Technical Detail - What would need to be done?

The default character encoding for TWiki will be UTF-8, using NFC as the UnicodeNormalisation form, and TWiki will work in Perl's "UTF-8 character" mode.

  • Core cleanup: some deleting of old code would be needed where it is aimed at different character sets, as well as fixing some regressions where core code is not following InternationalisationGuidelines.
  • Fixing and updating of documentation - however, designing the UTF-8 support for much simpler installation and configuration is important
    • Corrections to the documentation
    • Add guidelines for adding localized templates or skins: they need to be (or to be converted to) UTF-8, too
  • Review all extensions (plugins, skins, contribs) for assumptions about character sets (e.g. /[A-Z]+/) and add guidelines for extensions authors
  • all streams opened by the store need to use :encoding(utf-8-strict), not :utf8 - the latter doesn't check for a valid UTF-8 encoding, leading to possible security holes - see Security comment below. ("UTF-8" in Perl is equivalent to "utf-8-strict", but the latter is less vulnerable to typos.)
  • stdout and stderr need to be re-opened in :encoding(utf-8-strict), using equivalent of binmode(STDxxx,':encoding(utf-8-strict)'); - this also needs to apply to ModPerl and similar CgiAccelerators which may not use stdout/stderr.
  • Increment the store version
  • Check very carefully whether input data from a form is indeed UTF-8 encoded - generally if you force the output page to UTF-8 using HTTP header and HTML charset, the data returned in a POST or GET will also be in UTF-8. So this is mainly useful to guard against a user explicitly setting their browser to the wrong character set. Fortunately CPAN:Encode can do this very efficiently, certainly faster than the EncodeURLsWithUTF8 regex.
    • CGI.pm does not do any encoding. In fact it can't, because the encoding is not given with the HTTP request. However, CPAN:CGI does turn on Perl utf8 mode in some more recent versions, which has been a problem for the current pre-Unicode versions of TWiki. We might need to test against specific CPAN:CGI versions if we get problems.
  • Evaluate the encoding of all content which is retrieved via other protocols:
    • HTTP (e.g. %INCLUDE{http://somewhere}% and other TWiki::Net interfaces
    • Mail as in MailInContrib
  • Searching - ensure that searching for Unicode characters works, including case-insensitive searching
    • Forcing all characters into NFC dramatically simplifies searching (see UnicodeNormalisation).

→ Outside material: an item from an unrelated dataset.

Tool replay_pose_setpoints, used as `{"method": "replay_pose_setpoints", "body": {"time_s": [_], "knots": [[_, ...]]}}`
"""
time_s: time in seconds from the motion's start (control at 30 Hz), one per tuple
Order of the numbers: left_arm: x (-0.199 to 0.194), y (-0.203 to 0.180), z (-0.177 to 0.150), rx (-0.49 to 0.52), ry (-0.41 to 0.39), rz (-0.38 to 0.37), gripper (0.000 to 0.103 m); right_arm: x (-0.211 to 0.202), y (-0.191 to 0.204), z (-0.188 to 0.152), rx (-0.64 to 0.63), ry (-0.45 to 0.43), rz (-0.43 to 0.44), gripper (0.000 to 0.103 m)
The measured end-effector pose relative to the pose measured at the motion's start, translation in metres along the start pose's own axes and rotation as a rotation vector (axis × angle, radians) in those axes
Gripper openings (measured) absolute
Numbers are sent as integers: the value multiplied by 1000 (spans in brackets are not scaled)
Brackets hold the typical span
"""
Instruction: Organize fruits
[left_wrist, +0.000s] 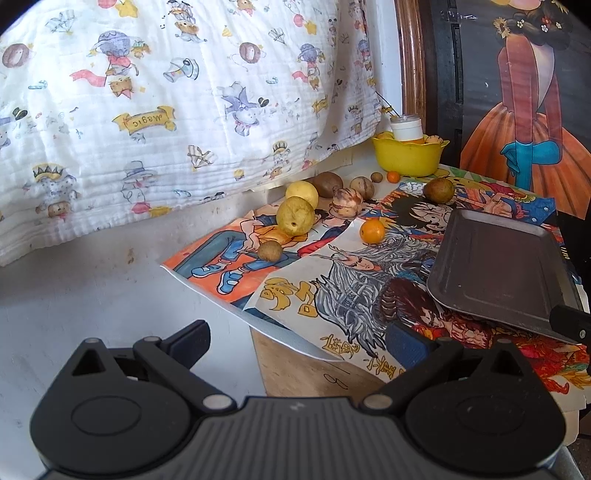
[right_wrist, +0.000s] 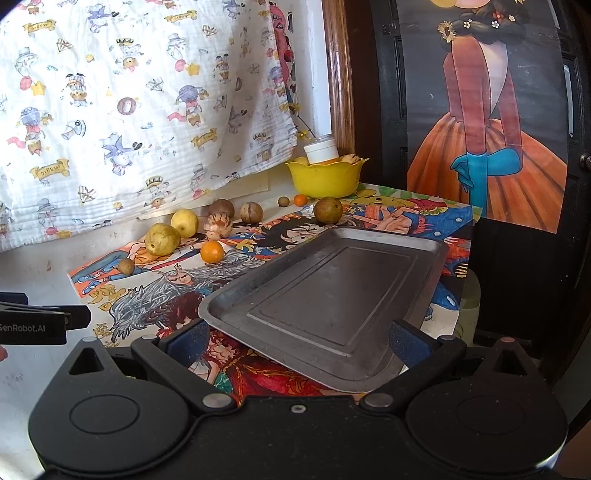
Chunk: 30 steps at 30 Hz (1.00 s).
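Observation:
Several loose fruits lie on the drawing-covered table: two yellow-green guavas (left_wrist: 295, 216) (right_wrist: 162, 239), a small orange (left_wrist: 372, 231) (right_wrist: 212, 252), brown round fruits (left_wrist: 438, 190) (right_wrist: 328, 209) and a pale ribbed fruit (left_wrist: 346, 201) (right_wrist: 219, 226). An empty grey metal tray (left_wrist: 498, 266) (right_wrist: 332, 295) lies at the right front. My left gripper (left_wrist: 299, 341) is open and empty, low over the table's front left edge. My right gripper (right_wrist: 299, 341) is open and empty, its fingers straddling the tray's near end. The left gripper also shows in the right wrist view (right_wrist: 55, 319).
A yellow bowl (left_wrist: 408, 157) (right_wrist: 325, 179) holding fruit and a white jar (left_wrist: 406, 127) stands at the back. A patterned white cloth (left_wrist: 166, 110) hangs behind on the left. A dark door with a poster (right_wrist: 491, 129) is at the right.

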<state>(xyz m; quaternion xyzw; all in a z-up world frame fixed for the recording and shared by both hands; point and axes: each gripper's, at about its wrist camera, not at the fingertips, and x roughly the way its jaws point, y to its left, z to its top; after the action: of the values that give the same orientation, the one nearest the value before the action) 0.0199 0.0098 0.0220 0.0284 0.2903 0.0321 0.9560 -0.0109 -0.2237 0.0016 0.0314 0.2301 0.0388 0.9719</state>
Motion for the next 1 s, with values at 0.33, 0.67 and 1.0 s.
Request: {"method": "replay_pose_setpoints", "body": {"time_s": [0.33, 0.67, 1.0], "knots": [[1, 0, 1, 0, 0, 2, 103, 2, 1, 3, -6, 5, 3, 103], [18, 9, 17, 4, -7, 33, 103, 13, 1, 22, -42, 42, 86, 103], [42, 34, 50, 0, -28, 46, 103, 30, 0, 93, -188, 37, 248, 103]]}}
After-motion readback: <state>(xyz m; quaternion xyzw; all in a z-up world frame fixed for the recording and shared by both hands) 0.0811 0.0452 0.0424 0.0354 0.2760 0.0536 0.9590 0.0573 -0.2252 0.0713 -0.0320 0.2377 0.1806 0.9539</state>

Some complexity with characters that are always in decomposed form - requires care to avoid false matches with unaccented form (or can simply define this as a feature i.e. some support for 'ignore accents' searching?)
    • TBC: whether 'ignore accents' searching is in scope - probably requires some UnicodeNormalisation to strip accents when comparing characters, and may be language-dependent.
  • Sorting
    • Sorting by Unicode codepoint is the default - fast but won't always give the results that people expect.
      • Perl locales change the Perl collation order, but are very buggy when combined with Perl utf8 mode, in RD's experience - best avoided, which is why many Perl Unicode apps don't use locales at all.
    • UnicodeCollation support is the main alternative - this uses UnicodeNormalisation under the covers, which may cause a performance hit.
  • (Possibly) UnicodeNormalisation to enforce use of NFC throughout
    • May be required for environments where a Mac or iPhone can be used as a TWiki client, or an external data source uses NFD - see UnicodeMac.
  • Use UTF-8 for all content which TWiki sends elsewhere
    • Sent mail, as in TWiki's notifications
    • Command parameters for Sandbox commands (need to set the operating system's encoding / locale for these commands)
  • Ensure this all works with WysiwygPlugin and TinyMCEPlugin
  • Ensure this works with ordinary form editing, without WYSIWYG
  • An audit of the core code to find cases where failure to acknowledge the encoding correctly has implicitly broken the code.
  • Unit testcases would be required for:
    • Existing topic in non-UTF-8 charset
    • Topic with broken UTF-8 encodings
    • Check encoding on all pages generated by TWiki
  • Fixes for the following bugs would need to be confirmed: TWikibug:Item3574 TWikibug:Item4074 TWikibug:Item2587 TWikibug:Item3679 TWikibug:Item4292 TWikibug:Item4077 TWikibug:Item4419 TWikibug:Item5133 TWikibug:Item5351 TWikibug:Item5437 TWikibug:Item4946
  • Perl 5.8, recent versions only - even if in "non-Unicode" mode.
  • Batch migration of all TWiki topics including pathnames from pre-Unicode character sets to UTF-8 (see below)
    • To convert from non-UTF-8 character sets other than ASCII, batch migration tools will be provided to convert all topic contents and the pathnames for all topics and attachments.
  • Windows server support
    • Windows may also have some issues with Unicode filenames, but it uses NFC so should be OK. Apache on Windows works best with UTF-8 URLs, so actually our Windows I18N support could improve with UTF-8. No UnicodeNormalisation problems, unlike UnicodeMac.
  • Security
    • TWiki must take care to check that possible UTF-8 data is in fact using only valid UTF-8 codepoints (characters in the encoding) and is not using an 'overlong' encoding - both can lead to security holes. Some specific points:
  • Performance benchmarking and tweaking
    • Should do benchmarking very early so we get some good metrics of how the Unicode changes are affecting performance. Some optimisations may be possible though I have no idea what they are. My experience a few years back was a 3 times slowdown; hopefully Perl has improved since then.
  • (Possibly) "Unicode mode" toggle
    • Despite the niceness of Unicode, I think it's important to have a simple toggle that globally disables Unicode usage for TWiki. While this disables any I18N, it also allows the user or developer to:
      1. Avoid any Perl utf8 bugs
      2. Ensure best possible performance even if some strings get forced into Perl utf8 mode.
      3. Easily compare the non-utf8 and utf8 modes for unit and system testing.
      4. Run TWiki in non-I18N mode on Perl 5.6
    • It may be a bit of a hassle initially to enable this (e.g. dynamic code in BEGIN blocks etc) but I think it's worth it.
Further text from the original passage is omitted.